Devotees are thronging Puja mandaps to celebrate Bijaya Dashami, the last day of the festival and reciting the mantras and offering flowers to the goddess Durga (pushpanjali) and praying for her blessings.
Each of the mandaps across the country has been ornamented with beautiful idols, showcasing the goddess in all her glory.
Bijaya Dashami is the special ceremony of reaffirming peace and good relations among people.
On this day, families visit each other to share sweetmeats. Married Hindu women put vermilion on each other's forehead on the occasion.
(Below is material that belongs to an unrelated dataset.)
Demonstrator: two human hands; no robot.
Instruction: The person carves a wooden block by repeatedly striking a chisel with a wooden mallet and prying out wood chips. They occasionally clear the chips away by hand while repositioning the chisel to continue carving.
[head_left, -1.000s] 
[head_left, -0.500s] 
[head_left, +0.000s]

This year, the religious festival is being celebrated at some 31,000 puja mandaps throughout the country, including the capital.
In the capital, thousands of people are set to throng the Buriganga today to observe the final phase of the festival — the immersion of the goddess Durga.
Devotees in their tearful eyes will bid farewell to the mother deity and her children — Lakshmi, Saraswati, Kartik and Ganesh — through the immersion of their idols in the water wishing Durga's return next year.
Meanwhile, there will be strict security measures in place so that Durga Puja ends peacefully.
The five-day festival started on October 15 with the incarnation (Bodhan) of the Goddess Durga marking Sashthi.
Durga Puja, the annual Hindu festival also known as Sharadiya (autumnal) DurgaUtsab, is the worship of ‘Shakti’ [divine force] embodied in goddess Durga.
It symbolises the battle between good and evil where the dark forces eventually succumb to the divine.